Employers created just 69,000 jobs last month, the Labor Department said on Friday. That’s the fewest since May of last year. Economists had been expecting nonfarm payrolls to increase by 150,000. Moreover, companies added 49,000 fewer jobs than previously estimated in March and April. Talk about a slowdown. The average monthly gain was 226,000 in first quarter vs. an average of just 73,000 in April and May.

Oh, and the U-3 unemployment rate rose to 8.2% from 8.1%. The broader U-6 gauge, which also measures underemployment, rose to 14.8% from 14.5%. The labor force participation rate did, finally, tick up to a still-low 63.8%, lending credence to the idea that the shrinking workforce reflects discouraged workers and not just demographics.

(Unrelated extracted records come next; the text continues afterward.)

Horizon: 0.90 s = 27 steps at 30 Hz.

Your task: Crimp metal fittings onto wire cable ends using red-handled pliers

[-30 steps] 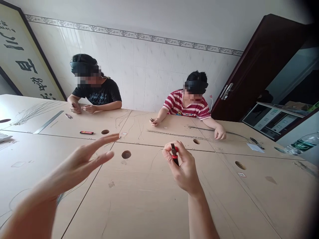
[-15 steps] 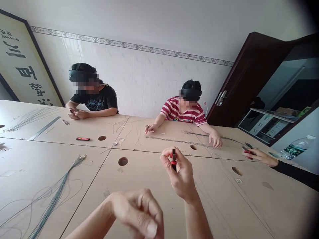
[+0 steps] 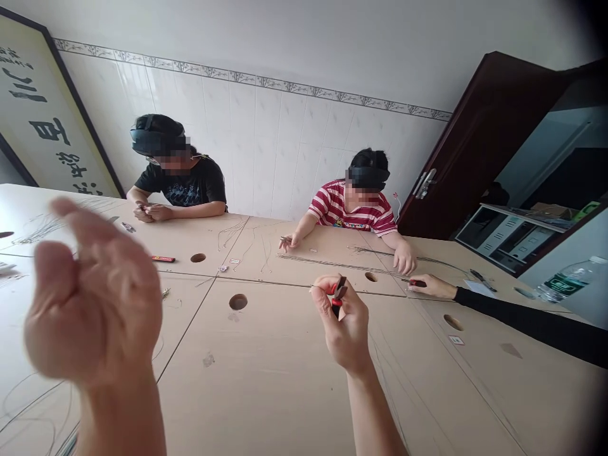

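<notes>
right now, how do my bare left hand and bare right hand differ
Your left hand is open and blurred, showing no tool; your right hand is curled around dark metal pliers with red-and-black handles. Your left hand looks larger in view than your right hand. Both are raised over the light tan table.
</notes>
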Motion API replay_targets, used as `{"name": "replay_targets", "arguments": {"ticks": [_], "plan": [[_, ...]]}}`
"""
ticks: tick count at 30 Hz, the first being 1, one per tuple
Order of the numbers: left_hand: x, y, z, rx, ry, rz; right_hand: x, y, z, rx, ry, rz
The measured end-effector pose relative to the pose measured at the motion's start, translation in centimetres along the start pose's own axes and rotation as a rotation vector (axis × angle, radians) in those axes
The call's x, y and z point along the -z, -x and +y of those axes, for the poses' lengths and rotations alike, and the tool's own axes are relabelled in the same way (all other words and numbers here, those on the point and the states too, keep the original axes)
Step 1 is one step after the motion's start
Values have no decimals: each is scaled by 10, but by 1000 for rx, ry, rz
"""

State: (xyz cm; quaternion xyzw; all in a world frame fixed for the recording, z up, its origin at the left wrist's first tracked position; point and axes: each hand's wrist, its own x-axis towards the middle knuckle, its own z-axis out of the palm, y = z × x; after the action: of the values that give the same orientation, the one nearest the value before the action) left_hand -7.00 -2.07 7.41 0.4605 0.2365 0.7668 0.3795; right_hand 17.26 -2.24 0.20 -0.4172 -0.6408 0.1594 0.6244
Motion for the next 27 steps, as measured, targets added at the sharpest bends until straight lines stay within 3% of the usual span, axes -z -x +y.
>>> {"name": "replay_targets", "arguments": {"ticks": [1, 3, 6, 9, 11, 15, 18, 20, 23, 25, 27], "plan": [[-3, -7, -4, -88, 64, 22, 0, 1, 0, 6, 3, 2], [-9, -22, -24, 4, 170, -87, -1, 2, -1, 23, 8, 7], [-12, -35, -72, 77, 262, -4, 0, 3, -2, 43, 11, 13], [-13, -27, -116, 282, 201, -100, 1, 1, -1, 43, 11, 14], [-14, -11, -131, 444, 68, -280, 1, 0, 2, 36, 18, 21], [-18, 30, -122, 691, -160, -786, 3, -3, 7, 17, 30, 37], [-23, 54, -102, 899, -22, -1057, 3, -4, 10, 4, 33, 45], [-26, 65, -93, 1021, 172, -1151, 3, -4, 10, 3, 34, 53], [-32, 81, -88, 1113, 394, -1167, 2, -4, 9, 11, 36, 51], [-35, 90, -86, 1111, 443, -1168, 1, -4, 8, 6, 33, 43], [-35, 96, -81, 1026, 411, -1145, -1, -3, 9, -8, 25, 32]]}}
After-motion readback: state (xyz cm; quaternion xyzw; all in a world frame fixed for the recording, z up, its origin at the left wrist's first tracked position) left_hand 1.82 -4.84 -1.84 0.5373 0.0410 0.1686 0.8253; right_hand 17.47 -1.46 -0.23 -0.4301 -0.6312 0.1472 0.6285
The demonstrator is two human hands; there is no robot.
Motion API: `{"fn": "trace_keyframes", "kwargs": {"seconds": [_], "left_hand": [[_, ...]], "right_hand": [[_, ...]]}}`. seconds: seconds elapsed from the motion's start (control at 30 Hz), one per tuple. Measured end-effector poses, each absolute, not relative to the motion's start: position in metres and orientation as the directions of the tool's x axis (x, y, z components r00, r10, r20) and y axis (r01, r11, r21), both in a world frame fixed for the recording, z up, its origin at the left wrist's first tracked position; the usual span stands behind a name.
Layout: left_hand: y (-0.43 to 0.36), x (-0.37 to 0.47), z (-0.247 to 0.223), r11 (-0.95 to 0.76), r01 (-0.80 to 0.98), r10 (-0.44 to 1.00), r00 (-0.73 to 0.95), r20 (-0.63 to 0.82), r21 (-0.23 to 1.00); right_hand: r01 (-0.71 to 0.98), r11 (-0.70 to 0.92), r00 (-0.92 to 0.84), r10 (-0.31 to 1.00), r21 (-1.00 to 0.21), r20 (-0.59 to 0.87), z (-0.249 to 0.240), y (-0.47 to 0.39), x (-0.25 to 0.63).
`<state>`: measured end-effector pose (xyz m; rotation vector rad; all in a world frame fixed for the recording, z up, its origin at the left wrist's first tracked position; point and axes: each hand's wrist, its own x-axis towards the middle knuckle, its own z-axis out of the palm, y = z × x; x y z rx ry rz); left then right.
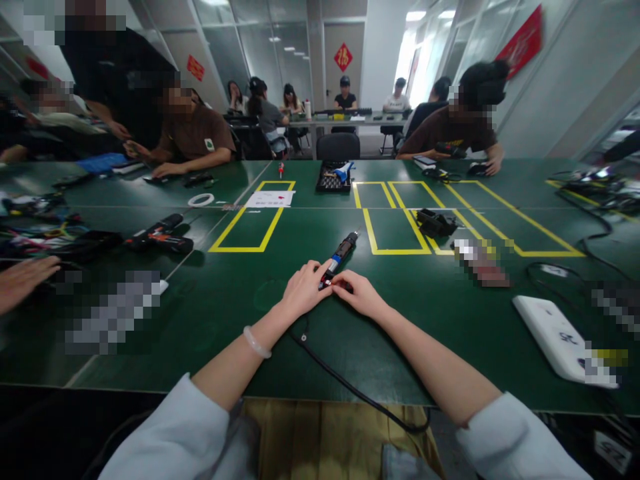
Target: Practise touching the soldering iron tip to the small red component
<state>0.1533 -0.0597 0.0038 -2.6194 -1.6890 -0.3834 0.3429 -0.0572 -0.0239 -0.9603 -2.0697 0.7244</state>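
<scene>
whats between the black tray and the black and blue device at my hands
Only bare green tabletop, crossed by a thin seam, lies between the black tray and the black and blue device, as the head view shows.

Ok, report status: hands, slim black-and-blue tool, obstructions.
Left hand, right hand at tool's near end. Tool points away across dark green table. Possible snag: black cable between forearms, over near edge.

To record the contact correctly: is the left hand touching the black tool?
Touching: in the head view, the left hand has fingers on the black tool.
</scene>
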Motion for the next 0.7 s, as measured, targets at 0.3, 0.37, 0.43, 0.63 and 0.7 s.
{"fn": "trace_keyframes", "kwargs": {"seconds": [0.3,0.37,0.43,0.63,0.7], "left_hand": [[-0.038,0.117,0.007,-0.33,0.942,0.93,0.313,0.193,0.061],[-0.028,0.1,0.007,-0.267,0.963,0.95,0.254,0.181,0.047],[-0.019,0.078,0.006,-0.194,0.98,0.967,0.186,0.172,0.034],[0.001,0.004,0.005,0.055,0.998,0.986,-0.058,0.159,0.019],[0.002,-0.015,0.005,0.137,0.99,0.977,-0.138,0.162,0.017]], "right_hand": [[0.425,0.563,-0.471,0.806,-0.709,0.358,-0.023,-0.055,0.35],[0.433,0.559,-0.473,0.809,-0.707,0.35,-0.022,-0.056,0.35],[0.439,0.556,-0.473,0.811,-0.706,0.344,-0.022,-0.056,0.35],[0.452,0.555,-0.479,0.811,-0.699,0.334,-0.022,-0.056,0.35],[0.458,0.559,-0.485,0.809,-0.691,0.333,-0.023,-0.056,0.35]]}}
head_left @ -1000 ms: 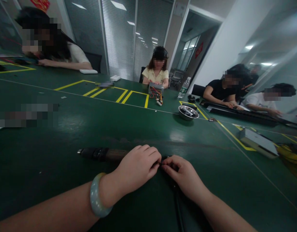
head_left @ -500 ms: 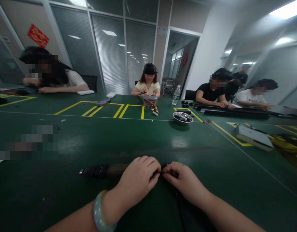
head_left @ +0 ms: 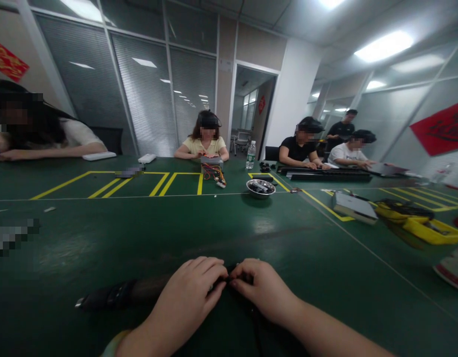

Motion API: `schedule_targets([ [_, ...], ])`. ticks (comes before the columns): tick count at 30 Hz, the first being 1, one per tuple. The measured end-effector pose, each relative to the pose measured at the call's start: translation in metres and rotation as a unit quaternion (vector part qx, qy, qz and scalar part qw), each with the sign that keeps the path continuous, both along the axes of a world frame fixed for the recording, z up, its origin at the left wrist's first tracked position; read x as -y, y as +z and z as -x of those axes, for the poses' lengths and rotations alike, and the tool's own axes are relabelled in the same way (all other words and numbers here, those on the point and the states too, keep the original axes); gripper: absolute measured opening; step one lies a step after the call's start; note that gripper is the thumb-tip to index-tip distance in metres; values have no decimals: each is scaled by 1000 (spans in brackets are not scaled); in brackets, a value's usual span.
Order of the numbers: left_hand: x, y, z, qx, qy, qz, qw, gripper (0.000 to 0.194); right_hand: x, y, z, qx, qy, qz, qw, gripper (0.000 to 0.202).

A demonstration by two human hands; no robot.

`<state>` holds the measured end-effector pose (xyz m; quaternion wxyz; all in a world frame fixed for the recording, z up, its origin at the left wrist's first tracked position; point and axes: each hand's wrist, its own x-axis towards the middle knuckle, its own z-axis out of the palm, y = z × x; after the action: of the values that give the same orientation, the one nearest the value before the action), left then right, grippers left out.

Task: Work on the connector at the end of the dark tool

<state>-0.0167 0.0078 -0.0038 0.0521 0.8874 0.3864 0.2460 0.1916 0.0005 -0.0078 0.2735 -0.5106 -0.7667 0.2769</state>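
Observation:
A dark cylindrical electric screwdriver (head_left: 119, 295) with a silver tip lies on the green table, its tip pointing left. My left hand (head_left: 186, 300) is closed over the screwdriver's rear end, thumb and fingers pinched together. Facing it, fingertips almost touching, my right hand (head_left: 268, 290) pinches a small dark piece, apparently the end of a black cable (head_left: 255, 317). This cable runs down toward the bottom edge. My fingers hide the spot where the two parts meet, so I cannot tell whether they are joined.
Beyond my hands stands a metal bowl (head_left: 261, 189) of dark parts, with a water bottle (head_left: 250, 155) behind it. On the right are a silver box (head_left: 354, 207) and a yellow tray (head_left: 433, 230). Across the table a person (head_left: 201, 141) handles a grey box with coloured wires (head_left: 215, 173).
The view has swung to the right, so everything sits further left. Both hands keep their pinch at the same place, with little visible finger movement.

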Motion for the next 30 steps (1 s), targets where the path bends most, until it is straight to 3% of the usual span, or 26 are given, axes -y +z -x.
schedule_targets([
  [19, 3, 4, -2, -11, 5, 18, 1000, 13, 3, 0, 2, -13, -31, 40, 999, 10],
  [26, 5, 7, -3, -14, 3, 29, 999, 23, 2, 0, 2, -15, -9, 47, 999, 7],
  [30, 7, 8, -3, -13, 9, 35, 999, 17, 1, 0, 1, -13, 3, 47, 999, 7],
])
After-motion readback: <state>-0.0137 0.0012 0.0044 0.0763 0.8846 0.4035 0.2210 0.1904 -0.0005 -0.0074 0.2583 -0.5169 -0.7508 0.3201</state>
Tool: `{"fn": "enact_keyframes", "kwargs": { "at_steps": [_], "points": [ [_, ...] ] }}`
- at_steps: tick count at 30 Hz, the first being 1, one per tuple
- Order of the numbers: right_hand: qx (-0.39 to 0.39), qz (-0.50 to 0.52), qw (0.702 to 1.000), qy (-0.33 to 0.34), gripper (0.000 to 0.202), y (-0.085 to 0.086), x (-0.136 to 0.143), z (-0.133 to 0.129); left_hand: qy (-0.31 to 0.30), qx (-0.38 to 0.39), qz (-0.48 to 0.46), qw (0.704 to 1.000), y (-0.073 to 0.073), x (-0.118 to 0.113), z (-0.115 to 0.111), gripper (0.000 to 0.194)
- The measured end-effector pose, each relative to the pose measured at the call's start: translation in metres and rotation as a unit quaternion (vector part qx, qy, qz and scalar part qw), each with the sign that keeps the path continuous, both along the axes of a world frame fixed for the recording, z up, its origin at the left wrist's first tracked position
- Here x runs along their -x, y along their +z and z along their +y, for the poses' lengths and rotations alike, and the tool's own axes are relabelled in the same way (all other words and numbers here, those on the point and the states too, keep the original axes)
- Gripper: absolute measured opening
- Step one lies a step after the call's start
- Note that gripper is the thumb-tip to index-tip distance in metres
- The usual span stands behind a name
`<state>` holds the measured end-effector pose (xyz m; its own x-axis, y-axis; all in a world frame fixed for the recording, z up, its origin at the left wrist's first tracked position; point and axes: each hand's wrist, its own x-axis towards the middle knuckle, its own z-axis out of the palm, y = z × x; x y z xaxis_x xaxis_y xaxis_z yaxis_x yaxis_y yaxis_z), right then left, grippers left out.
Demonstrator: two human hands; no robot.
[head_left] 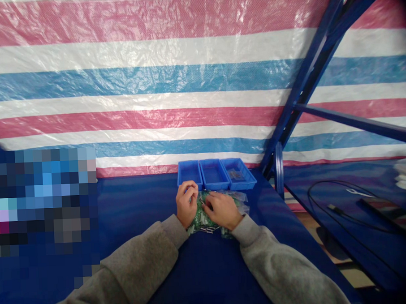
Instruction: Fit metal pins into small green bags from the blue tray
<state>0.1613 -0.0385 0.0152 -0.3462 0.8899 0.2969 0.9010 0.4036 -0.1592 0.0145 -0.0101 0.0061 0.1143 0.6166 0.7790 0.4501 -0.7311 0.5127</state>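
Note:
My left hand [187, 203] is closed, its fingers curled and pressed together just in front of the left blue tray [189, 173]; what it holds, if anything, is too small to make out. My right hand [223, 209] rests over a pile of small green and silvery pieces [203, 220], fingers bent down into it. Its fingertips are partly hidden, so a grip cannot be made out. Clear plastic bag material [242, 199] lies under and beside the right hand. Several thin metallic pieces lie at the front edge of the pile.
A middle blue tray [214, 173] and a right blue tray [238, 173] with small pieces stand behind the pile on the blue table [138, 199]. A blue metal frame [301, 91] rises at the right. Black cable [347, 215] lies on another surface. The left side is pixelated.

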Motion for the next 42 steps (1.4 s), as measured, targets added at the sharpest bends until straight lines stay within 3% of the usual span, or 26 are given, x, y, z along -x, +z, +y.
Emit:
{"fn": "enact_keyframes", "kwargs": {
  "at_steps": [9, 15, 20, 24, 29, 42],
  "points": [
    [-0.010, 0.014, 1.000, -0.021, 0.017, 0.003, -0.001, -0.001, -0.010, 0.016, 0.003, 1.000, 0.004, -0.002, 0.000, 0.023],
    [-0.059, 0.081, 0.994, -0.044, 0.019, 0.004, -0.015, 0.007, -0.021, 0.022, 0.012, 0.999, 0.006, -0.002, 0.000, 0.017],
    [-0.083, 0.159, 0.984, 0.011, 0.019, 0.005, -0.029, 0.011, -0.028, 0.020, 0.041, 0.999, 0.010, -0.003, -0.002, 0.017],
    [-0.082, 0.224, 0.968, 0.080, 0.020, 0.010, -0.032, 0.011, -0.036, 0.010, 0.062, 0.997, 0.007, -0.004, 0.001, 0.024],
    [-0.087, 0.289, 0.946, 0.119, 0.020, 0.013, -0.032, 0.010, -0.045, 0.004, 0.062, 0.997, 0.000, -0.004, 0.004, 0.016],
    [0.001, 0.454, 0.888, 0.070, 0.020, 0.006, -0.033, 0.017, -0.026, 0.029, 0.064, 0.997, 0.002, -0.003, 0.004, 0.013]
  ]
}}
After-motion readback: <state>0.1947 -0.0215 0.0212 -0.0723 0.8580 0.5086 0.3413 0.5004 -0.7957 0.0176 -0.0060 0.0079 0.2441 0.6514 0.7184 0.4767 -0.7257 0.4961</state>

But this isn’t just a case of conservatives gloating at the failures of the Obama administration. Noted liberal blogger Matthew Yglesias has this to say at Slate:

[W]e gained 69,000 new jobs in May (estimated) but lost 49,000 in revisions. That leaves us with a net increase in employment of just 20,000. Disaster disaster disaster.

[A] lot of this is already getting fed through an election year politics lens, but it’s important to remember that this is first and foremost a human trajedy [sic] for unemployed and underemployed people, and for employed workers who’ve been stripped of bargaining power due to persistent labor market weakness. If growth stays dismal and Barack Obama loses the election, he and Michelle and Jack Lew and Tim Geithner and all the rest will go on to have happy, healthy, prosperous lives. Other people’s careers are much more in the balance.

(Emphasis mine.)

Interestingly, it appears that blacks and Hispanics have been hit hardest by the Obama economy. According to National Journal:

In May, 11 percent of Hispanics who were looking for work couldn’t find it, up from 9.8 a month ago. Among blacks, the rate rose less than a percentage point, from 13 percent in April to 13.6 percent in May.

The unemployment rates among whites and Asians remained flat at 7.4 percent and 5.2 percent respectively.

I agree with Yglesias. This is a human tragedy. Where we disagree is how to solve this problem. Come November, the voters will have an opportunity to register their displeasure with the failed economic policies of this Keynes-addicted president.